Harper’s problem last year wasn’t swinging at bad pitches, but making contact on good ones. His z-contact rate, which measures the percentage of times a hitter makes contact when swinging at pitches in the strike zone, was just 82.9 percent last year. League average fluctuates from year to year, but it’s typically around 87 percent. Harper’s rate last year had him tied with Dexter Fowler for 136th in the league.

• ​FANTASY: BREAKOUTS | SLEEPERS | BUSTS

The good news is that when Harper did make contact in the zone, he had the best results of his young career. Harper hit .395 and slugged .673 in his at-bats that ended with a pitch in the strike zone. In 2013, those numbers were at .343 and .634, while in 2012 he hit .321 and slugged .667 on pitches in the zone. When Harper made contact, all was right in the world. The problem was he didn’t do so enough.
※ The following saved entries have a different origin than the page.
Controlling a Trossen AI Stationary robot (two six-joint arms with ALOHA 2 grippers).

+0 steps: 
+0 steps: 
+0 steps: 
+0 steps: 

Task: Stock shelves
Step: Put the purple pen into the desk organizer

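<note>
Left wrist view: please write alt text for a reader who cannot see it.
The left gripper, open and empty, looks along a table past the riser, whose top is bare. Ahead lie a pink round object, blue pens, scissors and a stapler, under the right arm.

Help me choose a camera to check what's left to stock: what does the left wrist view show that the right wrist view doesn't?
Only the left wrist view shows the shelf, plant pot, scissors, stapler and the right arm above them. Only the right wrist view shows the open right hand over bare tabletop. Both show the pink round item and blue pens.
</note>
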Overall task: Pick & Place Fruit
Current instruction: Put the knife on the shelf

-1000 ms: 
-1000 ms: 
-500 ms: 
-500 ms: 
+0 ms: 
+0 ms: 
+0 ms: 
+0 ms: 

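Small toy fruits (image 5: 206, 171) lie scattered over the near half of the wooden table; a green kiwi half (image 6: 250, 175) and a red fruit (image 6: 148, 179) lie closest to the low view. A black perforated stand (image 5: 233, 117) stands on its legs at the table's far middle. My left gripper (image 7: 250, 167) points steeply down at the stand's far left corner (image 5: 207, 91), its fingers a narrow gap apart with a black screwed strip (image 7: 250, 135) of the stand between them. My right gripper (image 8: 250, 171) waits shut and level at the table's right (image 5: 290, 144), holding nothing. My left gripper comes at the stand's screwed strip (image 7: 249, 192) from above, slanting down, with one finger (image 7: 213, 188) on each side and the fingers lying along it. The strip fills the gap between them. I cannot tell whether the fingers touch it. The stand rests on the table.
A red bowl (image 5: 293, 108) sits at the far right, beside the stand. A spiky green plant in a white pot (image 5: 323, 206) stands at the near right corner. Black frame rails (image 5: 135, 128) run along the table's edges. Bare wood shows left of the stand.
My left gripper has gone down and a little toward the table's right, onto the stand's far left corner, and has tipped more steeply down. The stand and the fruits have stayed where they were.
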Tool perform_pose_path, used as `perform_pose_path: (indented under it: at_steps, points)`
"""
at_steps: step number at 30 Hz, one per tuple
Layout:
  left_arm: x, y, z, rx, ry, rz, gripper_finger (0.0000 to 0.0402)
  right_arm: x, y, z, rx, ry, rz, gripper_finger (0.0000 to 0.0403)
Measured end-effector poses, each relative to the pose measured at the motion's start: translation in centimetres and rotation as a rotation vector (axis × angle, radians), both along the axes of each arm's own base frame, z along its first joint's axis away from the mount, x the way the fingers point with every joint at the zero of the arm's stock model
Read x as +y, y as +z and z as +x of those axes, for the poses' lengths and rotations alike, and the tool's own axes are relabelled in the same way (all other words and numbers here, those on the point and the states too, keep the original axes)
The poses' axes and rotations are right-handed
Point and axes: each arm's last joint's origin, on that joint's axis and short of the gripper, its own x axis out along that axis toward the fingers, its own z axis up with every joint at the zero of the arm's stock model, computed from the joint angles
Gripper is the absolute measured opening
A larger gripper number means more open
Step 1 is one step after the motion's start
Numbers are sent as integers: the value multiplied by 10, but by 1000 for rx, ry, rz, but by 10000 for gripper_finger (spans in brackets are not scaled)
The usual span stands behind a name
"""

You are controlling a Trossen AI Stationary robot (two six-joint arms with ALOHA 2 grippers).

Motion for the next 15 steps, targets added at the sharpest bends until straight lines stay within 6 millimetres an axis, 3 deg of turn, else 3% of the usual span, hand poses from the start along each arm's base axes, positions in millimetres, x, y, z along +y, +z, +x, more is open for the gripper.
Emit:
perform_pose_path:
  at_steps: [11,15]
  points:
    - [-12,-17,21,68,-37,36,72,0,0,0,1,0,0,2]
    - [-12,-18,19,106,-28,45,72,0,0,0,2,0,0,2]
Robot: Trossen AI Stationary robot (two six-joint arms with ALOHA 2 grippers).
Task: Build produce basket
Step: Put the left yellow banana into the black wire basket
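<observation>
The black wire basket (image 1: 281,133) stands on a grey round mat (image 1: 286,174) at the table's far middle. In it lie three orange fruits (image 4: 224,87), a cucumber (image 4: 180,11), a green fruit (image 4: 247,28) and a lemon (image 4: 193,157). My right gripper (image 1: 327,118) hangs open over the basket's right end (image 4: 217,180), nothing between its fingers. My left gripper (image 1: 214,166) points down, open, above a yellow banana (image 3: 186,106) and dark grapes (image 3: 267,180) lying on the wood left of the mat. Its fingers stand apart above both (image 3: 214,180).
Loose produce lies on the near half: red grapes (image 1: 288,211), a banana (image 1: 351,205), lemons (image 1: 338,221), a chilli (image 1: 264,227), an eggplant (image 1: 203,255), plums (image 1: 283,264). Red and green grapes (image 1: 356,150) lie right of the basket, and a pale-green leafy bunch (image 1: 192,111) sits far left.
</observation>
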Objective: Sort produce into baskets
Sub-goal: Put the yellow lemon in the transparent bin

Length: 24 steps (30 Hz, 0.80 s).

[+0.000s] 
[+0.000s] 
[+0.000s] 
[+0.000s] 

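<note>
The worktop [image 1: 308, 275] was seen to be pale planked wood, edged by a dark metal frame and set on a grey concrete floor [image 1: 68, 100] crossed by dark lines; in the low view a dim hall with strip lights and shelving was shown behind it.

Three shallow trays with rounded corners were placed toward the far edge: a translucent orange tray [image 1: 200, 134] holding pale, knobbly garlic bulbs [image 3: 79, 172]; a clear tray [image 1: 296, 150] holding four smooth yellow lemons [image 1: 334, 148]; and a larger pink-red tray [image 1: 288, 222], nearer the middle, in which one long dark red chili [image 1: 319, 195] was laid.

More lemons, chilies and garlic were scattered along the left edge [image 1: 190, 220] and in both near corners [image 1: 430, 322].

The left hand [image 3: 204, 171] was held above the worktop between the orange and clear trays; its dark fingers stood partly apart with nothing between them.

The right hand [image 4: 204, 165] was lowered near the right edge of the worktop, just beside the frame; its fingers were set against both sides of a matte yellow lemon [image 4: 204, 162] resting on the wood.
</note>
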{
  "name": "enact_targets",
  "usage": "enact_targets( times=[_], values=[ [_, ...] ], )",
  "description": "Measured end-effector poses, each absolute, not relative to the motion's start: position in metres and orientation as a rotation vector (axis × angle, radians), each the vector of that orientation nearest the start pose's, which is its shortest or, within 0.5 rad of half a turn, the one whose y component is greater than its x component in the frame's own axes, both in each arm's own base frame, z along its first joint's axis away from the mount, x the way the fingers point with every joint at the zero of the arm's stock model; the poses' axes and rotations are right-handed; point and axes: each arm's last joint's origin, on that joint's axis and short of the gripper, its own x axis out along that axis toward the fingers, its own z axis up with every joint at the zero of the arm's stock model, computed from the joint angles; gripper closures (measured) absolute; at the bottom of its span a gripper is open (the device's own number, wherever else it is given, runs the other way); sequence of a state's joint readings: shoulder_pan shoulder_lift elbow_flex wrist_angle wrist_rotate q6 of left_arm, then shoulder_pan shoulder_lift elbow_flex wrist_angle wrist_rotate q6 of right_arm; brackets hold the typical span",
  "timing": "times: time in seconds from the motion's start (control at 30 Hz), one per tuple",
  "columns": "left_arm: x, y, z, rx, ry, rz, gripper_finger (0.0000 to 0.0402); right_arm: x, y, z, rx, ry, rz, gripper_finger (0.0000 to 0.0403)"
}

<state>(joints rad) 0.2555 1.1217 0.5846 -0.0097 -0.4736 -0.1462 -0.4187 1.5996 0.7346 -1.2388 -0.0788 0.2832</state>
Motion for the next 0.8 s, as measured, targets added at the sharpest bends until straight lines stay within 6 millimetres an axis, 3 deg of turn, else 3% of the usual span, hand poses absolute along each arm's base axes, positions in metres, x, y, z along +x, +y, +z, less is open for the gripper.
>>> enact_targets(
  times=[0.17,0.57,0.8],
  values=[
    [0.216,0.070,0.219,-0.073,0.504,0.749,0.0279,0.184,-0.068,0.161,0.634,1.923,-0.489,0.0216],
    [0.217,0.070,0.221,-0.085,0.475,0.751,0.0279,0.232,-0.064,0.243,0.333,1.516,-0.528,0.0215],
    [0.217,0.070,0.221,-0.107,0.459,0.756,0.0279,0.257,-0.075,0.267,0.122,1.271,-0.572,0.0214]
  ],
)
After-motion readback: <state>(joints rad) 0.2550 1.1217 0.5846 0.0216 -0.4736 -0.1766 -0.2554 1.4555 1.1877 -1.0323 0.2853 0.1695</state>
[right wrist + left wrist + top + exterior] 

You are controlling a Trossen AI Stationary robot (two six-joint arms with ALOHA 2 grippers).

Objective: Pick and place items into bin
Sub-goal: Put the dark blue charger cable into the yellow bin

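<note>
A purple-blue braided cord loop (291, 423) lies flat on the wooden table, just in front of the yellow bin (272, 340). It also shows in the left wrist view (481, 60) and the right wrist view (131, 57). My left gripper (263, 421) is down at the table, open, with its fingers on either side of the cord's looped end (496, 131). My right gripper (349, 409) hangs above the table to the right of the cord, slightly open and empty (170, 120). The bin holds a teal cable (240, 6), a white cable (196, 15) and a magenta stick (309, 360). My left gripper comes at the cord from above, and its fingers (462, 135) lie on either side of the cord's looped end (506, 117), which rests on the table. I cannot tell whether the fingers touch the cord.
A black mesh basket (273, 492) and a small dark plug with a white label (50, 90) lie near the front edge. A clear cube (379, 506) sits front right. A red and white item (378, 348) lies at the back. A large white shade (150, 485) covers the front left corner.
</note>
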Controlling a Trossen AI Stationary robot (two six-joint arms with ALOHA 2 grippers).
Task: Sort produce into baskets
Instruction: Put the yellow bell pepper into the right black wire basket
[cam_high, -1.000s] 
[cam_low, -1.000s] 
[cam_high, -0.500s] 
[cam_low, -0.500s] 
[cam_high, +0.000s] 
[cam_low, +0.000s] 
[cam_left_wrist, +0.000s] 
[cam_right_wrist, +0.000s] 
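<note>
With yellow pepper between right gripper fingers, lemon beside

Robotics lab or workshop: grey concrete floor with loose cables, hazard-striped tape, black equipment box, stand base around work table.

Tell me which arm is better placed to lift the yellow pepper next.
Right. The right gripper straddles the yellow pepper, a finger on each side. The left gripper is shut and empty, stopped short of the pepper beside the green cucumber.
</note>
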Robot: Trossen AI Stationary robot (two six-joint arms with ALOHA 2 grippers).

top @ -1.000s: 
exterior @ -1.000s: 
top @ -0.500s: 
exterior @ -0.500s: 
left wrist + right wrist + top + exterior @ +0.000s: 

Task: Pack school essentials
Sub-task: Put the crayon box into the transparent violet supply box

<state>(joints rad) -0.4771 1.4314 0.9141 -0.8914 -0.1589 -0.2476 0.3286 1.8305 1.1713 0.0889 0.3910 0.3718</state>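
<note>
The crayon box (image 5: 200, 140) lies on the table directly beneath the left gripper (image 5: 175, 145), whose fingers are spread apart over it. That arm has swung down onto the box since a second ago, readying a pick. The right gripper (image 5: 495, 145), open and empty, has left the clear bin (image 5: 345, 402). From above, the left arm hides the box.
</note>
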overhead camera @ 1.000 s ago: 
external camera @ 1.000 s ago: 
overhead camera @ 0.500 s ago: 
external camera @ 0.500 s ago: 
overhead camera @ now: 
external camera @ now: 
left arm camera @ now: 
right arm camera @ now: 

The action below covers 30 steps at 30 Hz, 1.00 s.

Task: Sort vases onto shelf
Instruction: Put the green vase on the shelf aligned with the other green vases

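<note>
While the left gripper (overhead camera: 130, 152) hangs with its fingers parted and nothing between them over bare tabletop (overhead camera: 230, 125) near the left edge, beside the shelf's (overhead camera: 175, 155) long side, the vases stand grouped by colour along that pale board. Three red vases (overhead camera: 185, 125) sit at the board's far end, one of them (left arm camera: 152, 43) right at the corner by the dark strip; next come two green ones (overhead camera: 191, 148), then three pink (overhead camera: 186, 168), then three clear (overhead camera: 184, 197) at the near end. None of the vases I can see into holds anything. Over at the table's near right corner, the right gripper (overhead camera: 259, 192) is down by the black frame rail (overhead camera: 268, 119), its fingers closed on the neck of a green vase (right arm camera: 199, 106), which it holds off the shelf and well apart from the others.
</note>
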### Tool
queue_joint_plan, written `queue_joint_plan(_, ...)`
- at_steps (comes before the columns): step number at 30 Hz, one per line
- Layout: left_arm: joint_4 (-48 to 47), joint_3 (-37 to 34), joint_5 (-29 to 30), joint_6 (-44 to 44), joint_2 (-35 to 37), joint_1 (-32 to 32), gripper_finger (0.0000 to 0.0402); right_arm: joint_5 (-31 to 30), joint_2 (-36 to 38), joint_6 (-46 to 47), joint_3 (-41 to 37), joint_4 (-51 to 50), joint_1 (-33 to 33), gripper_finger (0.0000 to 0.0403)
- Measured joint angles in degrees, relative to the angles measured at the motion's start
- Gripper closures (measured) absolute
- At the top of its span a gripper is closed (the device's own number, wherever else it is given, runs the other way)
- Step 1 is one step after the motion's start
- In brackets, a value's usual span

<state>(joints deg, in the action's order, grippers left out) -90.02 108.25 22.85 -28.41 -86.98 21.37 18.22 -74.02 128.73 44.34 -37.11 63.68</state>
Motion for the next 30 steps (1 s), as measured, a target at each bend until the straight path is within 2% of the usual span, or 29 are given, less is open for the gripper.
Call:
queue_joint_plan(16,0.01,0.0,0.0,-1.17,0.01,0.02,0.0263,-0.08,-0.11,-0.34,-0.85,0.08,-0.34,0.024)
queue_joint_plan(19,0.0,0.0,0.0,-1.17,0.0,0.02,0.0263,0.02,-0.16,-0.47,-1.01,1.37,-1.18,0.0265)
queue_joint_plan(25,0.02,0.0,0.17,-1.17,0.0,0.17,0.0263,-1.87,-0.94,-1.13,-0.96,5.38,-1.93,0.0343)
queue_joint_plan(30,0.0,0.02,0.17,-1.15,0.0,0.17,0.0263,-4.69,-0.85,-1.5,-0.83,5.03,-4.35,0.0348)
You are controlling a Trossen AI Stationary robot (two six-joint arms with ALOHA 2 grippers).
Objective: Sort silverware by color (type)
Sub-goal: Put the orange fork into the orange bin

Going beyond Harper’s contact stats, we find plenty of reason to believe that 2015 will be his best season yet. He undoubtedly benefited from a .352 BABIP, but it actually wasn’t that much higher than his .335 xBABIP. Harper hit a ton of line drives (21.8 percent line-drive rate) and, as we showed above, when he made contact it was hard to argue with the outcome. His HR/FB ratio fell to a career low 15.5 percent, but that’s not yet a cause for concern. First of all, it remained comfortably better than league average. Secondly, we can chalk up at least some of his sapped power to the thumb injury.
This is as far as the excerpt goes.